Relatos de agências de notícias disseram que navios que estavam no porto foram transformados em “enormes fogueiras flutuantes” e que a explosão foi muito parecida com a da bomba atômica que havia sido jogada sobre Hiroshima dois anos antes.
A cadeia pública local, a 2 km, ruiu. Dois aviões de pequeno porte que sobrevoavam o porto foram derrubados pela explosão. Janelas foram quebradas em Houston, a 75 km de distância. Morreram 27 dos 28 bombeiros da cidade.


Mas o inferno ainda não havia terminado. Um dos navios que pegaram fogo após a explosão, o High Flyer, também estava carregado com nitrato de amônio. À 1h10 do dia seguinte, 16 horas após o desastre, sua carga de 961 toneladas também explodiu, matando mais duas pessoas.
Estima-se que o número total de mortos tenha passado de 700, o que faz deste o maior desastre causado pela substância na história.
“Havia muitos trabalhadores sem documentos em Texas City na época, que vieram atraídos pelo crescimento da cidade como um polo petroquímico durante a Segunda Guerra. Grande parte deles vivia perto do porto”, diz a historiadora.

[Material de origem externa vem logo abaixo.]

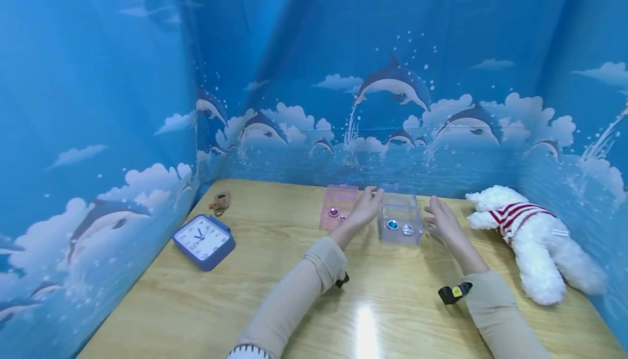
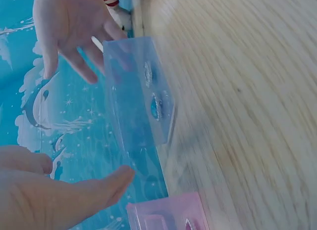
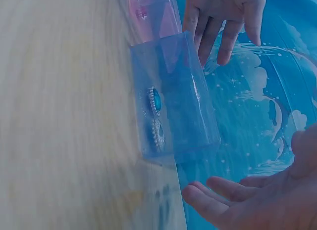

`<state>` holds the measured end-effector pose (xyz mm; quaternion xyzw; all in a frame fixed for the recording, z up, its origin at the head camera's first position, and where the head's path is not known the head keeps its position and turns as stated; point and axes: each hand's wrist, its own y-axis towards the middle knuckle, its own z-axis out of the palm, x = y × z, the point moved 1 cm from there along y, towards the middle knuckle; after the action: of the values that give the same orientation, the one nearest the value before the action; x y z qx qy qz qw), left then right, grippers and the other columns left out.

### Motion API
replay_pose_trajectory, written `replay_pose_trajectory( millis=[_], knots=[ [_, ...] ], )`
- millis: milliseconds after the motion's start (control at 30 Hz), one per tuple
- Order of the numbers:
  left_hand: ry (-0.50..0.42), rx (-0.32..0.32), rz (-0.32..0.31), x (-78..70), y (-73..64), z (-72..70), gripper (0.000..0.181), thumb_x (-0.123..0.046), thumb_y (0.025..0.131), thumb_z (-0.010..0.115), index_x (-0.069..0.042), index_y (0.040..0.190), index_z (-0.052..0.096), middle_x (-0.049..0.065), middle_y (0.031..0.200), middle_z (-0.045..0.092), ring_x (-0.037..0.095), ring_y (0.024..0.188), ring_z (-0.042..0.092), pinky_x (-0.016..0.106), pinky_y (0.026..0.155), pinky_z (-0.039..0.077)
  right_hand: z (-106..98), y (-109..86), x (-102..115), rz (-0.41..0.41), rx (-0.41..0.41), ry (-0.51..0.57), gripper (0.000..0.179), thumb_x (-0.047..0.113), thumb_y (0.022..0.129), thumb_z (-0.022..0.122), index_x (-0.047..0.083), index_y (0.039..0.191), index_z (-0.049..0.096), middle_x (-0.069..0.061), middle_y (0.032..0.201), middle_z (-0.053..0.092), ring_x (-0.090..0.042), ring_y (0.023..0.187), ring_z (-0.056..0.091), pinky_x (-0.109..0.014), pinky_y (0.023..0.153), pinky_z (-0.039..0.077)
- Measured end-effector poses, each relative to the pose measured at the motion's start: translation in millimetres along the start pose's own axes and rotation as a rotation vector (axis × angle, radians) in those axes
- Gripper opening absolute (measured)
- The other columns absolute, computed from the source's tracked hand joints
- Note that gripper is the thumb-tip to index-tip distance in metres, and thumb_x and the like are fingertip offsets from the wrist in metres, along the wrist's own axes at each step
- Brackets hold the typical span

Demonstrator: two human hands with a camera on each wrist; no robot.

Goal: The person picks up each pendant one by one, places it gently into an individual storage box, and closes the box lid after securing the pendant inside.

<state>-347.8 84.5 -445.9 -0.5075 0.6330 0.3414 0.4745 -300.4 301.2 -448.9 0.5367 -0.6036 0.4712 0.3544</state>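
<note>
On the table stands a clear, bluish plastic box point(image 1: 400, 236), with a blue gem piece point(image 1: 392, 224) and a clear gem piece point(image 1: 408, 230) visible at its front. The gems look edged with small sparkling stones in the wrist views. My left hand point(image 1: 364, 208) is at the box's left side, between it and a pink clear box point(image 1: 327, 206). That pink box shows pink gem pieces point(image 1: 333, 212), partly hidden by the left hand. To the right of the bluish box, my right hand point(image 1: 445, 220) faces it, fingers extended. Neither hand holds anything; both appear slightly apart from the box point(image 3: 173, 91).
A blue-framed clock point(image 1: 203, 241) lies at the left of the wooden table point(image 1: 275, 272), with a small brown item point(image 1: 221, 202) behind it. A white plush toy point(image 1: 532, 239) in a red-striped top lies at the right. Dolphin-print curtains point(image 1: 304, 75) rise around the table.
</note>
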Motion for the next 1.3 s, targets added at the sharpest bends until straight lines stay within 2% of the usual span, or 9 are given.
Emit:
replay_pose_trajectory(
  millis=[100,267,367,633,900,1067,1167,1300],
  knots=[
    [-0.036,-0.023,-0.066,-1.6,0.2,4.4,0.067,-0.051,0.112,0.038,-0.004,0.161,0.036,0.022,0.162,0.046,0.038,0.151,0.045,0.053,0.128,0.036,3,8.5,8,0.034,0.019,0.052,0.083,0.058,0.109,0.005,0.000,0.165,-0.015,-0.038,0.170,0.008,-0.060,0.156,0.018,-0.065,0.129,0.024],
    [-0.061,-0.024,-0.112,-1.0,0.0,13.7,0.069,-0.052,0.111,0.041,-0.005,0.161,0.035,0.020,0.165,0.043,0.038,0.154,0.042,0.053,0.130,0.034,12,13.1,19,0.056,0.035,-0.017,0.091,0.067,0.106,0.003,0.000,0.165,-0.016,-0.039,0.169,0.013,-0.062,0.153,0.021,-0.069,0.127,0.028],
    [-0.081,-0.020,-0.114,-0.9,-0.6,15.8,0.069,-0.051,0.111,0.043,-0.005,0.161,0.034,0.019,0.165,0.043,0.037,0.154,0.042,0.053,0.130,0.034,15,12.1,20,0.045,0.031,-0.030,0.093,0.069,0.105,0.006,0.001,0.165,-0.016,-0.039,0.169,0.015,-0.064,0.152,0.023,-0.071,0.124,0.030],
    [-0.101,0.001,-0.113,-0.5,-1.4,15.9,0.070,-0.052,0.110,0.044,-0.007,0.163,0.032,0.019,0.164,0.043,0.038,0.151,0.045,0.053,0.127,0.038,17,11.0,17,0.055,-0.014,0.033,0.092,0.069,0.105,0.010,0.006,0.166,-0.018,-0.036,0.171,0.014,-0.063,0.153,0.023,-0.071,0.124,0.031],
    [-0.145,-0.023,-0.094,-0.6,-2.1,14.8,0.073,-0.055,0.109,0.044,-0.007,0.163,0.032,0.021,0.164,0.042,0.040,0.147,0.049,0.054,0.122,0.044,19,10.9,15,0.029,-0.040,0.041,0.092,0.072,0.105,0.013,0.010,0.168,-0.015,-0.032,0.172,0.013,-0.064,0.153,0.021,-0.074,0.123,0.030],
    [-0.185,0.019,-0.086,-1.7,-2.0,12.0,0.074,-0.059,0.109,0.040,-0.011,0.165,0.030,0.018,0.168,0.038,0.041,0.148,0.048,0.056,0.117,0.049,20,11.4,16,0.028,-0.024,0.060,0.088,0.071,0.105,0.010,0.017,0.167,-0.021,-0.033,0.173,0.008,-0.066,0.153,0.016,-0.075,0.124,0.027],
    [-0.197,0.040,-0.084,-3.1,-3.2,10.3,0.075,-0.062,0.109,0.038,-0.014,0.165,0.031,0.015,0.170,0.037,0.040,0.150,0.046,0.058,0.118,0.048,20,11.7,17,0.033,-0.013,0.060,0.089,0.072,0.103,0.007,0.016,0.168,-0.017,-0.034,0.172,0.008,-0.066,0.153,0.016,-0.075,0.124,0.026],
    [-0.175,0.037,-0.093,-7.6,-5.7,7.9,0.074,-0.066,0.107,0.036,-0.016,0.162,0.037,0.014,0.167,0.041,0.038,0.150,0.046,0.058,0.117,0.049,19,9.5,18,0.034,-0.004,0.059,0.094,0.074,0.101,0.004,0.009,0.169,-0.005,-0.035,0.171,0.010,-0.064,0.154,0.018,-0.074,0.124,0.028]
  ],
)
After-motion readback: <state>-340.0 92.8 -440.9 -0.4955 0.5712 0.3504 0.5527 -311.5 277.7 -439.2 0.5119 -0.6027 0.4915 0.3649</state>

“Texas City mostra o que pode acontecer quando complacência, negligência, ignorância e mesmo estupidez existem em meio a circunstâncias perigosas”, disse o escritor Hugh W. Stephens no livro “The Texas City Disaster”, publicado para marcar o cinquentenário da tragédia, em 1997.

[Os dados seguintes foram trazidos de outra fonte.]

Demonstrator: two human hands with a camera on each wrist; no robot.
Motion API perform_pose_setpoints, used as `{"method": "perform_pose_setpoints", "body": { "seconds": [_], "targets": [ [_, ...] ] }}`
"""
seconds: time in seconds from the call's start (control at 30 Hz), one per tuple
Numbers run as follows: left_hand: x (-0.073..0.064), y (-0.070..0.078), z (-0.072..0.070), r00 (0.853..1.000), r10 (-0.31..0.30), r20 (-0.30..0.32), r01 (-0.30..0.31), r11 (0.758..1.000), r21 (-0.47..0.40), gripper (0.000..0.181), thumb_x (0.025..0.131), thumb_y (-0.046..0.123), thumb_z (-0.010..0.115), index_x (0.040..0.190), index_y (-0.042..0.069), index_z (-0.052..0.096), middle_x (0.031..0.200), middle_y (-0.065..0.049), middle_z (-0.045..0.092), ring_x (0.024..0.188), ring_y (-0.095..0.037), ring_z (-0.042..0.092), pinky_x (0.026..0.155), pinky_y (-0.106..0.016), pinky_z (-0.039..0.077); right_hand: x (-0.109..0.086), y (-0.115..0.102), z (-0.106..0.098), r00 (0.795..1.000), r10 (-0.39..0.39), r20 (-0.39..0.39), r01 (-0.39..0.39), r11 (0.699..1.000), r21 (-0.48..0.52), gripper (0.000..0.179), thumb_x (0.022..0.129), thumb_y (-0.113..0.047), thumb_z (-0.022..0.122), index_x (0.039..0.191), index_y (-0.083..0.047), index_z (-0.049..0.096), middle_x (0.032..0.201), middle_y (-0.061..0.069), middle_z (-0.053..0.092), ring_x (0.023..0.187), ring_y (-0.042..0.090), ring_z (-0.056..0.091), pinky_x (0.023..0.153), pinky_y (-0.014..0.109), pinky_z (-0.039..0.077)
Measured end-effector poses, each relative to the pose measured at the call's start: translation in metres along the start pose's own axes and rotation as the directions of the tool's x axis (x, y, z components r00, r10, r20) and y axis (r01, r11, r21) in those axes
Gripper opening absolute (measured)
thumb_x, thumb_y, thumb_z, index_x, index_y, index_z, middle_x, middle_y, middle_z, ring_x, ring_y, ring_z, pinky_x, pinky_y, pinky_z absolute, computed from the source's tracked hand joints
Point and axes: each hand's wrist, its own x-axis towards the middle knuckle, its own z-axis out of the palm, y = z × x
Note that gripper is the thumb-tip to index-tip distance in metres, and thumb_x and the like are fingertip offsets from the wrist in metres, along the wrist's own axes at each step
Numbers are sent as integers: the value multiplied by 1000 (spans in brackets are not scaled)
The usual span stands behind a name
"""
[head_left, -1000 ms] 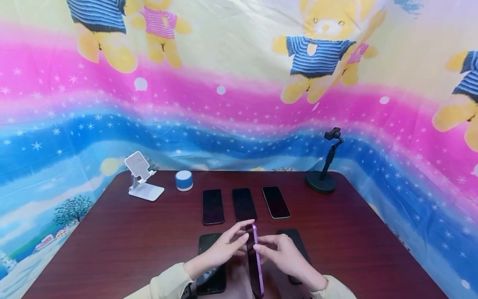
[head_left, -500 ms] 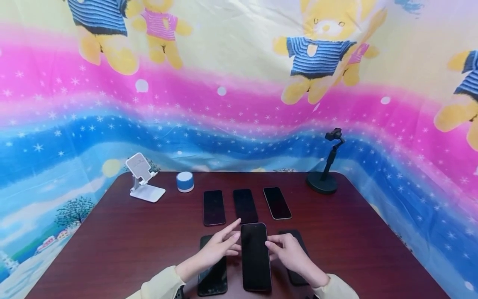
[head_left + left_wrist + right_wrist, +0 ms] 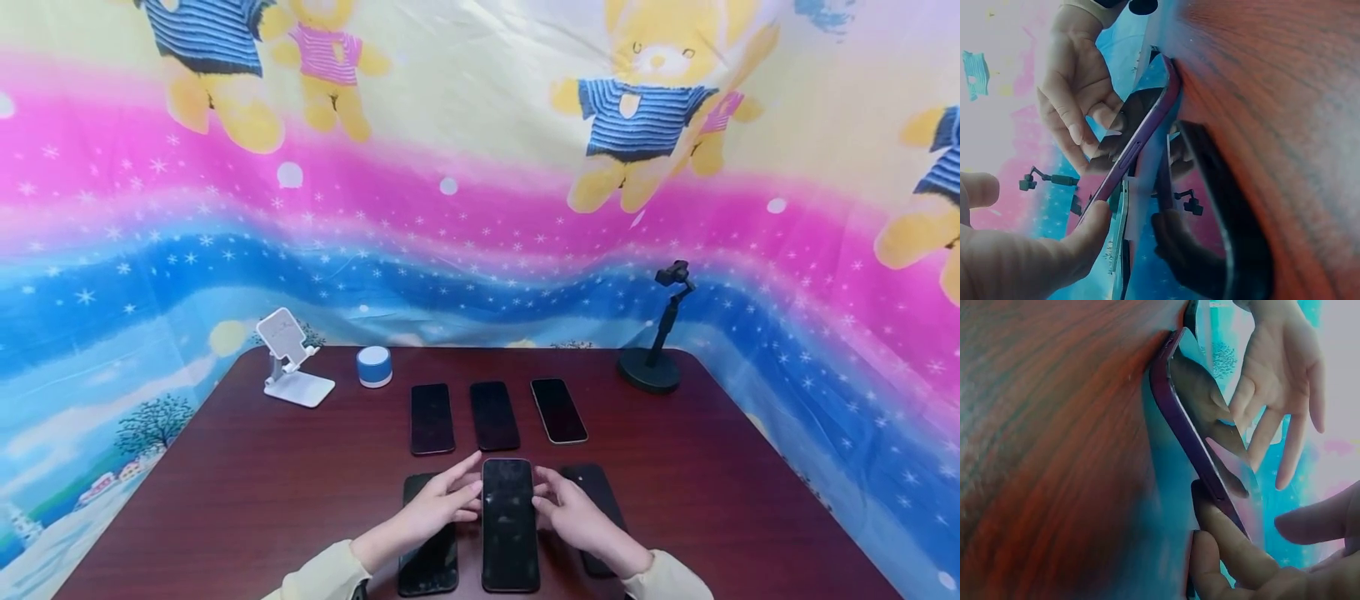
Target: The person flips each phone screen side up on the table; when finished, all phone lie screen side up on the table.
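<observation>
A black-screened smartphone with a purple frame [image 3: 511,525] lies face up, or nearly so, on the table between the two hands. In the left wrist view, a finger of my left hand [image 3: 437,507] touches the purple phone's side edge, its thumb apart from it. My right hand [image 3: 573,512] is at the opposite side; in the right wrist view its fingers [image 3: 1225,531] meet the edge while the thumb stays off the screen. Under the left hand lies another black phone [image 3: 429,554]. Beside the right hand is a dark phone [image 3: 600,500], partly covered by that hand.
Farther back lie a left phone [image 3: 432,418], a middle phone [image 3: 494,415] and a right phone [image 3: 558,410] in a row. A white phone stand [image 3: 296,367], a blue-and-white cylinder [image 3: 374,367] and a black stand [image 3: 649,369] line the reddish-brown table's [image 3: 720,500] back.
The purple phone has turned from edge-on to screen up and come down toward the table. My right hand's pinch on its edge has loosened; the left hand has stayed close beside it.
</observation>
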Motion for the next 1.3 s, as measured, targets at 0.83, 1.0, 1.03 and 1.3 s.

Um exemplo dessa estupidez, afirma Mayfield, é o fato de os sinais de não fumar no navio estarem em francês, sendo que estivadores americanos trabalhavam nele. Nunca se soube a causa do incêndio que deu origem ao desastre, mas uma hipótese é um cigarro mal apagado.
Mais de 5.000 pessoas ficaram feridas e 2.000 perderam suas casas. Na comoção que se seguiu ao desastre, choveram doações e campanhas para ajudar os moradores, inclusive com a participação de artistas da época, como o cantor Frank Sinatra.
Uma ação coletiva na Justiça pediu indenização aos sobreviventes à União, mas a compensação acabou vindo do Congresso, que distribuiu US$ 17 milhões. Atualmente, há cerca de 150 habitantes da cidade na época ainda vivos.

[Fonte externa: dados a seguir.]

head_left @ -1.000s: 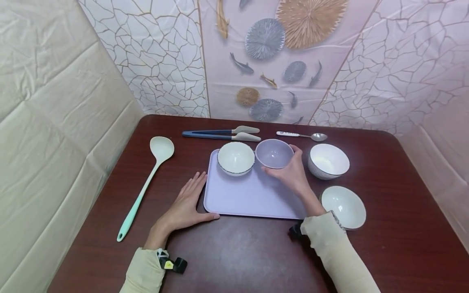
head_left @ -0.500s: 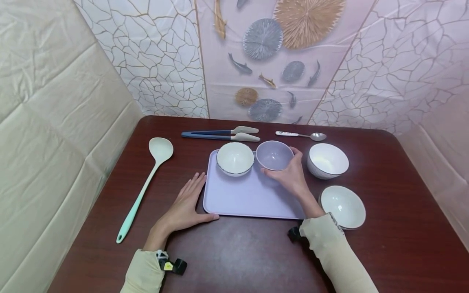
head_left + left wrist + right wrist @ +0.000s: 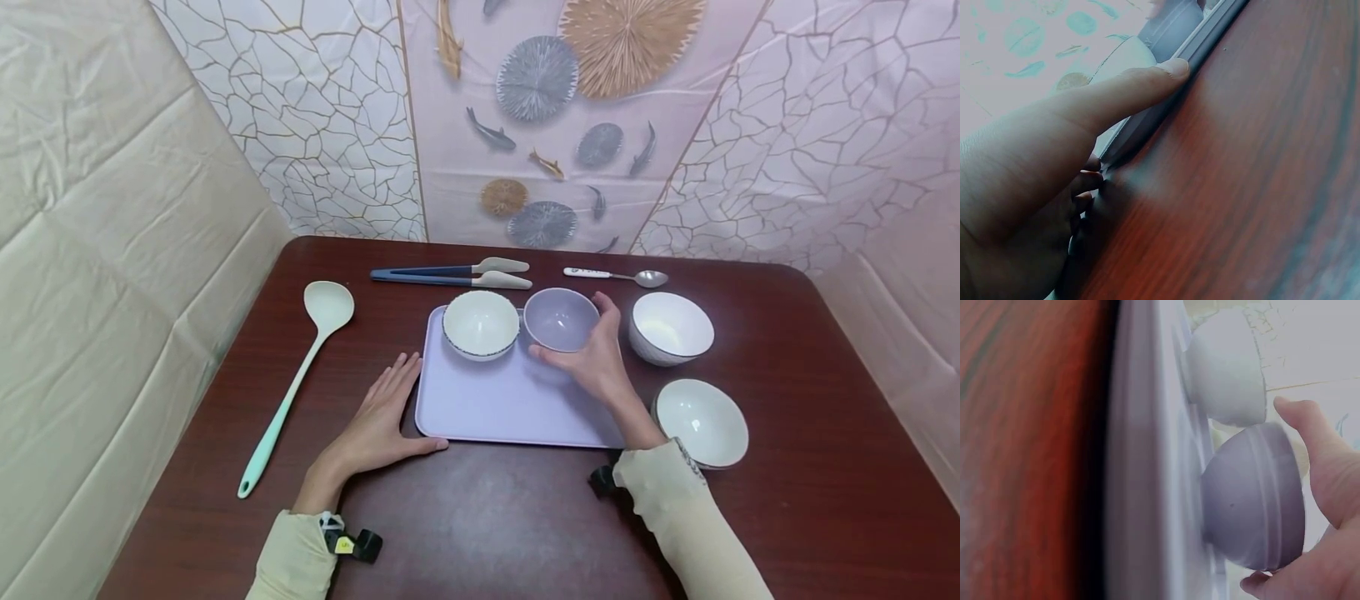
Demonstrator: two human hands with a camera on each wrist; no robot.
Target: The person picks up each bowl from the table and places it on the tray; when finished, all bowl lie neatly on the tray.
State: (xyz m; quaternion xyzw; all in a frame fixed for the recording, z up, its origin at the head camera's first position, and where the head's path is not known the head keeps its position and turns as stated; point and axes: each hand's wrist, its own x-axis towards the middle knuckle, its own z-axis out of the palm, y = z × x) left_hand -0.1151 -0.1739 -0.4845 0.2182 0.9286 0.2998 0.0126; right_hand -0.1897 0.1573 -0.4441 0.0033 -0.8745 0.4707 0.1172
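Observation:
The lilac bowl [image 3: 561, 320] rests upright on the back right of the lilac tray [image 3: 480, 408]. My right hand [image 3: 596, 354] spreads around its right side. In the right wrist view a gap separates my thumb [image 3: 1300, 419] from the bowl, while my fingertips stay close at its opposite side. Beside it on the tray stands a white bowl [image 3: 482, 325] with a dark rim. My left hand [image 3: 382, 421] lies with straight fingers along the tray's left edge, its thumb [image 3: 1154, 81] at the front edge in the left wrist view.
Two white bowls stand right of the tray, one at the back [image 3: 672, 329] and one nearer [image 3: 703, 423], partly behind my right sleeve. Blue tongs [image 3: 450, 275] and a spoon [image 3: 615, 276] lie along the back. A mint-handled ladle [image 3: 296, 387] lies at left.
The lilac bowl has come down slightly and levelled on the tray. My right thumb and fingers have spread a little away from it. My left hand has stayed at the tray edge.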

Nos anos seguintes, Texas City reconstruiu seu porto e retomou sua vocação de polo petroquímico. Hoje, conta com uma população de 45 mil habitantes, quase o triplo do que tinha na época do desastre.
No centro da cidade, um parque relembra as vítimas da tragédia. Em lugar de destaque está a âncora do Grandcamp, que foi arremessada a quase 3 km de distância.

“Levamos a preservação da memória do desastre muito a sério. Há diversas pessoas ainda vivas que lembram dele muito claramente”, diz Mayfield.